What auditors look for in architectural firm accounts
28 May 2025 • Audit and Assurance • Professional Practices • Real Estate and Construction

With this year’s audit season underway, we thought it might be useful to share with our architectural readership some of the common issues identified during audits of financial statements.
Contracts and documentation
The nature of architectural practices’ work can mean projects start before contracts have been signed. The scope, stages and fees for projects will all be scrutinised by the auditors and, in the absence of a signed contract, you’ll need to provide evidence that fees were agreed. This includes situations in which the scope of a project changes and additional fees are agreed. Such documentation is crucial because it underpins the practice’s revenue policy.
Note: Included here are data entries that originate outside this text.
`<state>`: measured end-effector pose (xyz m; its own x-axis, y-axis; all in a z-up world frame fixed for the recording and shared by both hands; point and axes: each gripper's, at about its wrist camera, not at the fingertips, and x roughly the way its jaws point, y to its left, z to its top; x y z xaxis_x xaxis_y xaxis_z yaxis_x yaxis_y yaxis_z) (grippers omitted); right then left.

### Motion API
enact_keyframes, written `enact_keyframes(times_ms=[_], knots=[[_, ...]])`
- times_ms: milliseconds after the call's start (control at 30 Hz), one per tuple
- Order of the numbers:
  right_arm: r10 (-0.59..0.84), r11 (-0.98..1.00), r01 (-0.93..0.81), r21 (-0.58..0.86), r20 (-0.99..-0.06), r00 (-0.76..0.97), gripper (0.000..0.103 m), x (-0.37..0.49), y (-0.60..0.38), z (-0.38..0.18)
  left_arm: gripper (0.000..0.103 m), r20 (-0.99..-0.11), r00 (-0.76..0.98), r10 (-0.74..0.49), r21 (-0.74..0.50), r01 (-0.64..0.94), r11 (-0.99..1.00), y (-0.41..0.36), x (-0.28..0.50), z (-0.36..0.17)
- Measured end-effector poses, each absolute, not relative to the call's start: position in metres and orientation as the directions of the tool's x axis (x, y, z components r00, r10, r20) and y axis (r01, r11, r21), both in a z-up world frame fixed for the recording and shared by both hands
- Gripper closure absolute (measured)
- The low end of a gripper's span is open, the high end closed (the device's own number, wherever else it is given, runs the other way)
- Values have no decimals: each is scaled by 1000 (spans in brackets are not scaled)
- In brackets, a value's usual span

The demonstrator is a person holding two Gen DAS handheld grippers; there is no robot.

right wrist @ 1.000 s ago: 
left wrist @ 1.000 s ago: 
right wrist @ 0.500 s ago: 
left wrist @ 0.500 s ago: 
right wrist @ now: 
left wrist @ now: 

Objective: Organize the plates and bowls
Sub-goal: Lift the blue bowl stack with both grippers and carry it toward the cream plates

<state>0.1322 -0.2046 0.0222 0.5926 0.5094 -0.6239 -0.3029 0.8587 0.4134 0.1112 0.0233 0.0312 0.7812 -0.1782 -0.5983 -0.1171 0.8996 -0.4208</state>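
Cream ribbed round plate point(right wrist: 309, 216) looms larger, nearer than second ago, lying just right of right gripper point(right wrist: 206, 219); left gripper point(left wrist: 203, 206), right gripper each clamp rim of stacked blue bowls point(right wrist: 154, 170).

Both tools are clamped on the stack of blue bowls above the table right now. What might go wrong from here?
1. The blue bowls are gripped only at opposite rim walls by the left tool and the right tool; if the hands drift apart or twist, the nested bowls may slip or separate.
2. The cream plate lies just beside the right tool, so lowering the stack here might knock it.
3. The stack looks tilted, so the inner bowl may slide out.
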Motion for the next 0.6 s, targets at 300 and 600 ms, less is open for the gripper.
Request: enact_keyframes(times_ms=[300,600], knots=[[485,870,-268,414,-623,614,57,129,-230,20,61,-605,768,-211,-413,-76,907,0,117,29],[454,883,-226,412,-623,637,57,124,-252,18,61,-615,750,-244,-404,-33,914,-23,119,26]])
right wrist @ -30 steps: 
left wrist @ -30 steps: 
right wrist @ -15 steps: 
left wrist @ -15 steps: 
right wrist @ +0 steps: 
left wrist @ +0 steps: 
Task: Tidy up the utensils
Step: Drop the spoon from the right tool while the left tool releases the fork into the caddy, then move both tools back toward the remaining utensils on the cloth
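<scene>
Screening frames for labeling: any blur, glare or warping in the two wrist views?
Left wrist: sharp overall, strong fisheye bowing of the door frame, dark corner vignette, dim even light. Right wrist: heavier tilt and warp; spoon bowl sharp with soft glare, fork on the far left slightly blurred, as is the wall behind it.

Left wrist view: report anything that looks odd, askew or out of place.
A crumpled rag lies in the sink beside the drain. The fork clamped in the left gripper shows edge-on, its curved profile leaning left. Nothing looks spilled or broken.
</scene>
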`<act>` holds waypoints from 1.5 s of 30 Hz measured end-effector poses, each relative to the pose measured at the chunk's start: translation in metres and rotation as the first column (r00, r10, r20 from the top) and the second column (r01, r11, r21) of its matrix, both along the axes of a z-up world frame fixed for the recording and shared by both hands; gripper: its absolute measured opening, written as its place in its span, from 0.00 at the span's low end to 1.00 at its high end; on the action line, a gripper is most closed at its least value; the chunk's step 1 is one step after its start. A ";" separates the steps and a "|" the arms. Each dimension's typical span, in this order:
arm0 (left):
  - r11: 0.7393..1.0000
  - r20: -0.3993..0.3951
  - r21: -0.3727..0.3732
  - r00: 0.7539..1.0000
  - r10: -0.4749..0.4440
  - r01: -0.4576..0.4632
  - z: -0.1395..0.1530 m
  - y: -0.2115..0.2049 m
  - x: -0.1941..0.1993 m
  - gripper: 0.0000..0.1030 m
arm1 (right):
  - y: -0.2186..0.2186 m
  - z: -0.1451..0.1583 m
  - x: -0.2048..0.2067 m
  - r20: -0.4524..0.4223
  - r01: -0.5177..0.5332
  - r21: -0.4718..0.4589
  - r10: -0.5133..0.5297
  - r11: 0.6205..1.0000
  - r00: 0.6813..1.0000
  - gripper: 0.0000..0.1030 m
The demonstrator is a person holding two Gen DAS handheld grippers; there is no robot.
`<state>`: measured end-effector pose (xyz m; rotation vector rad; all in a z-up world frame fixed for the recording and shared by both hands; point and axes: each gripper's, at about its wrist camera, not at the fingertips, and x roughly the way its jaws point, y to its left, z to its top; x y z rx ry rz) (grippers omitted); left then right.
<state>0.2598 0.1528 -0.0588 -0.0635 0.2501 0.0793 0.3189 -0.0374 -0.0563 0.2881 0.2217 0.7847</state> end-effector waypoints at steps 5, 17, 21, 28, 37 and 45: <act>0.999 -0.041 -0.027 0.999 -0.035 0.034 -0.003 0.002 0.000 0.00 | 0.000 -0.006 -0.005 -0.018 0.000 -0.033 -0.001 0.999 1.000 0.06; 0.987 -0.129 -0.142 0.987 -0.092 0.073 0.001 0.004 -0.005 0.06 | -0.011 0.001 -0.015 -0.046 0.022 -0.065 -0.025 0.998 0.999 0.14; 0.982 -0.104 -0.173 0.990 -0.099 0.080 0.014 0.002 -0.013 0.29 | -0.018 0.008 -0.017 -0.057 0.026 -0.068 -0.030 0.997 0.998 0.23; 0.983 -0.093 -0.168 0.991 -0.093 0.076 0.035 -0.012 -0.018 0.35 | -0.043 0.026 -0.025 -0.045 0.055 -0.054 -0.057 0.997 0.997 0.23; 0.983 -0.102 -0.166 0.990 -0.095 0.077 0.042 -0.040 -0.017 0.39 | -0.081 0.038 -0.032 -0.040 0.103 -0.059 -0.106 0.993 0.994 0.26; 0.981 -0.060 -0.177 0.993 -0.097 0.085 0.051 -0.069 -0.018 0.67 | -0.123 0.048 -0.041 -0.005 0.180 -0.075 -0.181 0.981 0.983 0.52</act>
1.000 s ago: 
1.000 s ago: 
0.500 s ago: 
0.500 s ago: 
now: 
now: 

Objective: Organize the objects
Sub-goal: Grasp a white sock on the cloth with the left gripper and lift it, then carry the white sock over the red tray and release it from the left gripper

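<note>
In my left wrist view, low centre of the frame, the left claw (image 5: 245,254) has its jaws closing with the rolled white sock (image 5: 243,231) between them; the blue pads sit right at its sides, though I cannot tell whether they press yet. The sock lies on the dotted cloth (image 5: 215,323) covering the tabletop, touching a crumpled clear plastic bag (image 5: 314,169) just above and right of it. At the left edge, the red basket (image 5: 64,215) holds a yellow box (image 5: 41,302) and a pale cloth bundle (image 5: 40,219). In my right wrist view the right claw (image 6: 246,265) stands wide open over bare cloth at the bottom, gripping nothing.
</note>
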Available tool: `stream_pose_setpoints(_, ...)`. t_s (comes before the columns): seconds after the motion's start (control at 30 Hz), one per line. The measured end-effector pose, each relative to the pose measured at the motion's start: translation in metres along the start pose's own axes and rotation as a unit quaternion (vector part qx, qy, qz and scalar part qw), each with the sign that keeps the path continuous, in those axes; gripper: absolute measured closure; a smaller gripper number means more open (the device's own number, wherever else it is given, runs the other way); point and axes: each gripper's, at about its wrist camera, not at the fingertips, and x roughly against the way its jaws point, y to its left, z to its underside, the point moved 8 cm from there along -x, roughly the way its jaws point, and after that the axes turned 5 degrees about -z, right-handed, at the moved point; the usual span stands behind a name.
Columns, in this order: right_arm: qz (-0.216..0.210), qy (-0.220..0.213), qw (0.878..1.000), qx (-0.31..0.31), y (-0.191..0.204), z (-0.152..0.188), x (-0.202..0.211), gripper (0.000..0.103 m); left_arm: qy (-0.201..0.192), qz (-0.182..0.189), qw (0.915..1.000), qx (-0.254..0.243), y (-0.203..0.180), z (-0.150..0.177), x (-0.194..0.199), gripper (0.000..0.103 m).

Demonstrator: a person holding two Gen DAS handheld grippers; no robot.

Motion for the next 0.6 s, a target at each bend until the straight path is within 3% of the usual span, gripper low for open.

Project costing calculations
All architectural practices will be familiar with having to provide their auditors – or indeed their accountants if the financial statements do not require an audit – with a work-in-progress (“WIP”) calculation, set out project-by-project. Auditors closely review the methodology used to estimate each project’s ongoing costs - and therefore its profit. There can be a natural tendency to overestimate the profitability of a new or recently started project and this is something that is often challenged as part of the financial statements audit.
Undisclosed liabilities
It is easy for businesses to overlook liabilities such as a commitment for expenditure yet to be paid, legal claims likely to result in a payment, or a project that has shifted from profit-making to loss-making. All of these have the potential to reduce the firm’s reported profit and one of the purposes of an audit is to identify situations where these liabilities may exist.